Government and DONG team up with Abu Dhabi on sustainability

Emirates funding environmentally-friendly infrastructure with oil money

As the World Future Energy Summit kicks off today in Abu Dhabi, Denmark is strengthening its ties with the United Arab Emirates. 

This morning, DONG Energy signed an agreement with the Abu Dhabi government-owned investment company Masdar, and the development minister, Rasmus Helveg Petersen (R), is expected to sign a formal energy co-operation agreement with the UAE tomorrow.

The Middle East and Africa face major challenges in the area of waste management, according to Thomas Dalsgaard, an executive vice president for DONG. In the UAE alone, dumping sites take up 1,800 hectares of land and the volume of waste continues to increase dramatically.

"We see some interesting perspectives in the MEA [Middle East and Africa] region which faces great challenges when it comes to handling increasing waste volumes, so we're pleased that Masdar wants to co-operate with us to examine the business potentials in the area," Dalsgaard said in a DONG press release.

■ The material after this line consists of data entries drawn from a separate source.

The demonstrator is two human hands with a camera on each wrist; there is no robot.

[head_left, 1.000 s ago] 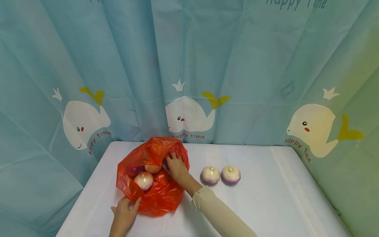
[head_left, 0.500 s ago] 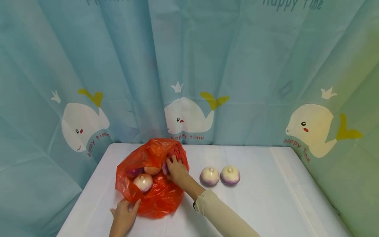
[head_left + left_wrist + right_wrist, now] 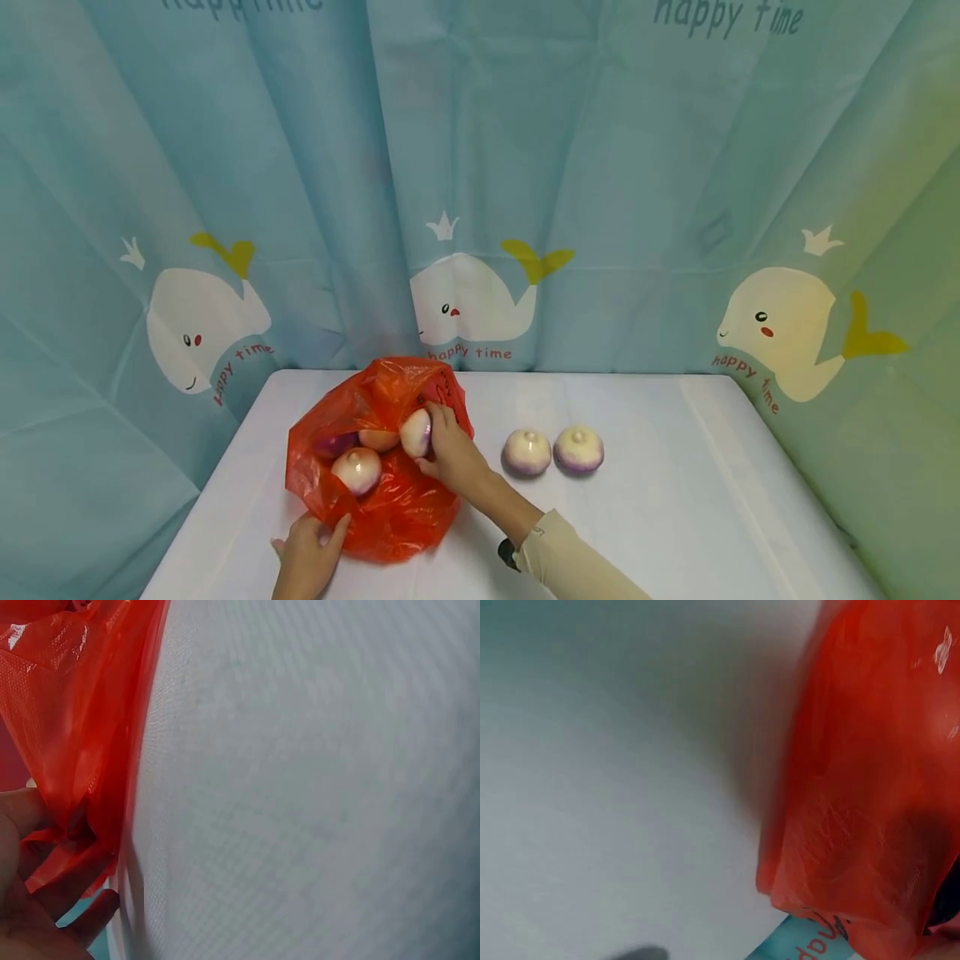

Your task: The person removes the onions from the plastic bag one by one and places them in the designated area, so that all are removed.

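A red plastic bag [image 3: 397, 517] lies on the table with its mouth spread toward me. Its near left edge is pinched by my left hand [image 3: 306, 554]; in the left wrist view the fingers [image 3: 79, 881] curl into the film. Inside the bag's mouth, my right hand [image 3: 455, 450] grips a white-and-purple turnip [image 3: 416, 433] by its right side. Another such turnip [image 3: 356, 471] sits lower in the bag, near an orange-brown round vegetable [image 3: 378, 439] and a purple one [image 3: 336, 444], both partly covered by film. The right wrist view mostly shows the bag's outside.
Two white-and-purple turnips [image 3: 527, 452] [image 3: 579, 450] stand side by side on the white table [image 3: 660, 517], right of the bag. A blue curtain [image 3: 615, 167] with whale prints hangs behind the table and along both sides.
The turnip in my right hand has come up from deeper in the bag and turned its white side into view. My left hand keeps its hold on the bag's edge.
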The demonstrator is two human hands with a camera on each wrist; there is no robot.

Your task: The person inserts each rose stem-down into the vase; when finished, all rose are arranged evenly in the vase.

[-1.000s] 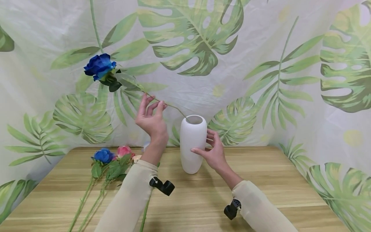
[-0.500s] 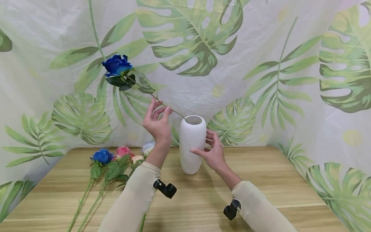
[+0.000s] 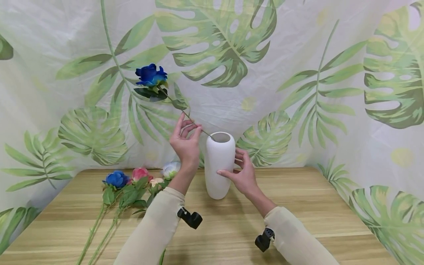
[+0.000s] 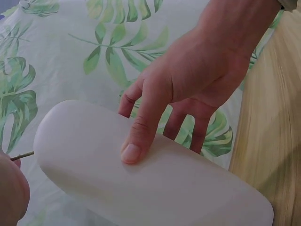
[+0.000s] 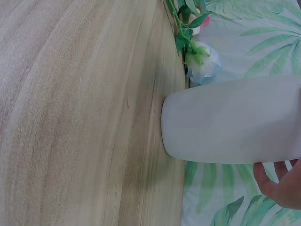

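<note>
Held blue rose [image 3: 151, 76], upper left of centre: stem pinched by left hand [image 3: 186, 143], tip hidden inside the mouth. White vase [image 3: 219, 167], centre, upright: gripped by right hand [image 3: 244, 176]. Lying roses [image 3: 128, 195], lower left: stems cut off.

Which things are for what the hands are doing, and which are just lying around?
Being used:
held blue rose
white vase
left hand
right hand

Lying on the table, maybe for later:
other blue rose
pink flower
peach flower
white flower
</note>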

READ MORE: Wind energy produced half of Danish electricity in December

Two-phase agreement
The co-operation between DONG and Masdar will involve two phases: adaptation of technology to the local and regional conditions, and the establishment of a commercial platform to promote the technology in the region. 
The first phase is due to be completed within 18 months.

Meanwhile, Petersen is on his way to Abu Dhabi to sign an energy co-operation agreement with UAE, which has been turning towards adapting green-energy concepts in a bid to become less dependant on oil.

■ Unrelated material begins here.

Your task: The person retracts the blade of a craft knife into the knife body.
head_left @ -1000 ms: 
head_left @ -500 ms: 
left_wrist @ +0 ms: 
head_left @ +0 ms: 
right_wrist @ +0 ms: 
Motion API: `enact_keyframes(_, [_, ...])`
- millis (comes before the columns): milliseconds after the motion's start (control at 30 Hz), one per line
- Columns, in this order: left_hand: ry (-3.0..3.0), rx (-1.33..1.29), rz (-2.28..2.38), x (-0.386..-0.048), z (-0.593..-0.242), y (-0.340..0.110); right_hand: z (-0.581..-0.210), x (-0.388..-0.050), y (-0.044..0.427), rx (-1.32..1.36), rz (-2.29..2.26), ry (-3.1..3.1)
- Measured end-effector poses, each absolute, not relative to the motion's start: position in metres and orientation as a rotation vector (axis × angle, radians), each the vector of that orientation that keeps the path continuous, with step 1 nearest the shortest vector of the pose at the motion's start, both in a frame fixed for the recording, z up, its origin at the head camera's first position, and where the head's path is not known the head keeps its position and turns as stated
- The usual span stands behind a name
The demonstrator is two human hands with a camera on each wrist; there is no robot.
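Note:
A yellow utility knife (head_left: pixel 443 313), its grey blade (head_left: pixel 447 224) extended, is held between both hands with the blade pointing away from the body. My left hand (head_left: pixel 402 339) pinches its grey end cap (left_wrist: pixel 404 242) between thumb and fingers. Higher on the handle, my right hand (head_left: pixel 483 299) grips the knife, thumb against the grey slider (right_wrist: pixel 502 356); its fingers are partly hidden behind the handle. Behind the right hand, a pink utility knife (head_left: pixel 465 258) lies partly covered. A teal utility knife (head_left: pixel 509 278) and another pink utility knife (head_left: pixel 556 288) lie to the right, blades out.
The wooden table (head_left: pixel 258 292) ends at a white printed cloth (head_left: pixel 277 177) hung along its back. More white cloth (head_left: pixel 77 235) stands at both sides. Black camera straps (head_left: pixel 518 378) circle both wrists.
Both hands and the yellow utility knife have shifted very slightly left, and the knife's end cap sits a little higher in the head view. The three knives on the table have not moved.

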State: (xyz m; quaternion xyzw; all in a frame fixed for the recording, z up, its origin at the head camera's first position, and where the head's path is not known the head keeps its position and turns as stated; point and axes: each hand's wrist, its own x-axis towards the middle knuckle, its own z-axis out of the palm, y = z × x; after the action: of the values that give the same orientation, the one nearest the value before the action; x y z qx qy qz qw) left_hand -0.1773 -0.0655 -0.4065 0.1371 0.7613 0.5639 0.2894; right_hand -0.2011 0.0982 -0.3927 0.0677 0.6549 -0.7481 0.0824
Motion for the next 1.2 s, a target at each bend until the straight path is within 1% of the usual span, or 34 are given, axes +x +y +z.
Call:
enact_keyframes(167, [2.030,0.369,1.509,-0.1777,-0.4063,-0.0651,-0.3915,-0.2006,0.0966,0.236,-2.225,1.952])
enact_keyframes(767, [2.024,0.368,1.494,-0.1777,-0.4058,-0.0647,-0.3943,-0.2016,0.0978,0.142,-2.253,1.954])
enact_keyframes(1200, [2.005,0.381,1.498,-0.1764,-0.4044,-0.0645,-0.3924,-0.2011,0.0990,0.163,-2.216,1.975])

READ MORE: Copenhagen named European green capital

One man's rubbish is another man's treasure
The agreement will allow the two nations to exchange technological and political ideas about sustainability and will see a Danish hub for companies focussing on energy solutions established in Masdar City.

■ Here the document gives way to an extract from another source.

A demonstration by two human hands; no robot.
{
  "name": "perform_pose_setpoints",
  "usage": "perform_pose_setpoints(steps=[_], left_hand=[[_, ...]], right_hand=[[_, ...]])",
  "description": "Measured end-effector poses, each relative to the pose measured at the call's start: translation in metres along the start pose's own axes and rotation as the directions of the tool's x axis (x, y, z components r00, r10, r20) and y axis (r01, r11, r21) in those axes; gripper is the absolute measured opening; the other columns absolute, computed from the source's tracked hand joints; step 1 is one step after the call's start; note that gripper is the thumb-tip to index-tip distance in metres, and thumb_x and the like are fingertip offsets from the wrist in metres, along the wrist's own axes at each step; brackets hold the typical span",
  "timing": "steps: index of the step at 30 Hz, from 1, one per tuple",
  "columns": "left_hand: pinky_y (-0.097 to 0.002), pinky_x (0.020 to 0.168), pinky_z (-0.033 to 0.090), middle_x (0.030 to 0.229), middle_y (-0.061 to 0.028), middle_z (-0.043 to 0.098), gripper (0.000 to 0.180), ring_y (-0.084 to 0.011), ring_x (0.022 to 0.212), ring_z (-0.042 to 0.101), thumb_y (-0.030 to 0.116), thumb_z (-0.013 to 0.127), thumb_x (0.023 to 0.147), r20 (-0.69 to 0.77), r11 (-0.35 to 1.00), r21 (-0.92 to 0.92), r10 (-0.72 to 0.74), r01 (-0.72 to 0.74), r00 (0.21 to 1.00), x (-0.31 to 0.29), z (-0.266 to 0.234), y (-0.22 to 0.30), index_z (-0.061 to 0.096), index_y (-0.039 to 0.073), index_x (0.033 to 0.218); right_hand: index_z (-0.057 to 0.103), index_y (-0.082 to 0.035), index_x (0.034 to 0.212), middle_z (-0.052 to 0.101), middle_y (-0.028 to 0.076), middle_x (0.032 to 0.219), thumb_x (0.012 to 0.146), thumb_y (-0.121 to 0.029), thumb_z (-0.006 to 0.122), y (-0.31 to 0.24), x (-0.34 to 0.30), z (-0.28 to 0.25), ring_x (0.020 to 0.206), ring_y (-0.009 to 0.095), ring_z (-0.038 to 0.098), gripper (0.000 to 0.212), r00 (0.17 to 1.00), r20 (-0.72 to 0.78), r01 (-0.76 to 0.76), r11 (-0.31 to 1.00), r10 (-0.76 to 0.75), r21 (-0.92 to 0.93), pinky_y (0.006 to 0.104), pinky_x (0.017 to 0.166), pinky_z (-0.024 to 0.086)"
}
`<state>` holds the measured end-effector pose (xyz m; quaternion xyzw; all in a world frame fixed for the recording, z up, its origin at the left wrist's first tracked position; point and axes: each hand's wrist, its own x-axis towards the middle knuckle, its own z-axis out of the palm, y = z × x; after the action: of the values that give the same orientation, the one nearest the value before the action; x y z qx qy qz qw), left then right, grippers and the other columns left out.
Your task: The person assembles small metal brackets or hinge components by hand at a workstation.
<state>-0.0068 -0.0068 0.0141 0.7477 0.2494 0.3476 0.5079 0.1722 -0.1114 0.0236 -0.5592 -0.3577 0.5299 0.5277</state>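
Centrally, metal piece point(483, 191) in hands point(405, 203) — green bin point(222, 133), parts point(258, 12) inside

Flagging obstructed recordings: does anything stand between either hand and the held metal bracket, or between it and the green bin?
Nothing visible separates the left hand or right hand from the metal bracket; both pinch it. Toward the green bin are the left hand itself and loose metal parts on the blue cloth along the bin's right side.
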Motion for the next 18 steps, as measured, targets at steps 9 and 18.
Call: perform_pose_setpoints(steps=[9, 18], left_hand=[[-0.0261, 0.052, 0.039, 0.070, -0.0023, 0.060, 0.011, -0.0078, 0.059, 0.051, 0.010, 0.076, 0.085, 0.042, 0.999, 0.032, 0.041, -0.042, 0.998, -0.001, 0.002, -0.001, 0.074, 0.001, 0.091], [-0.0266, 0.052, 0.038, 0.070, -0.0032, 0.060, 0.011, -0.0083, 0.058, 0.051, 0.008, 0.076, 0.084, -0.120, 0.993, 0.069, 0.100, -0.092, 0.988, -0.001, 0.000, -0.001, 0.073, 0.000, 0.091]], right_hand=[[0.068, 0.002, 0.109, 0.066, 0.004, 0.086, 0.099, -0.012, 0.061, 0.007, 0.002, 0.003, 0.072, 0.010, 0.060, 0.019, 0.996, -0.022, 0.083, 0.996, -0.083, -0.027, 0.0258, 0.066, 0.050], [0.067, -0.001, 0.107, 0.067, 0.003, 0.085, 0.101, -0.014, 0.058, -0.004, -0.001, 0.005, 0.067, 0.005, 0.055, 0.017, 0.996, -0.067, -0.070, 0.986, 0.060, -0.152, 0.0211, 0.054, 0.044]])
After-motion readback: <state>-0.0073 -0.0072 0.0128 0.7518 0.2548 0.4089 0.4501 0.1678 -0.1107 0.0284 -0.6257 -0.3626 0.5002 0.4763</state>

”The Emirates are one of the world's most wealthy and energy-consuming nations which has profited heavily on oil,” Petersen said in a ministry press release. “Therefore, it is important that they now, as the first in the region, admit that energy consumption must be reduced and made greener.”

Industry lobby group Dansk Industri (DI) is also participating in the World Future Energy Summit and sees massive opportunity for Danish companies not just in Abu Dhabi, but in the Middle East in general.

“The Middle Eastern nations are on the cusp of making great investments into energy infrastructure that is environmentally responsible but financed by oil money,” Thomas Bustrup, the head of DI, told Berlingske newspaper. “That makes it very interesting for Danish business.”

The 2014 World Future Energy Summit will last until Wednesday. Representatives from 170 countries are expected to participate.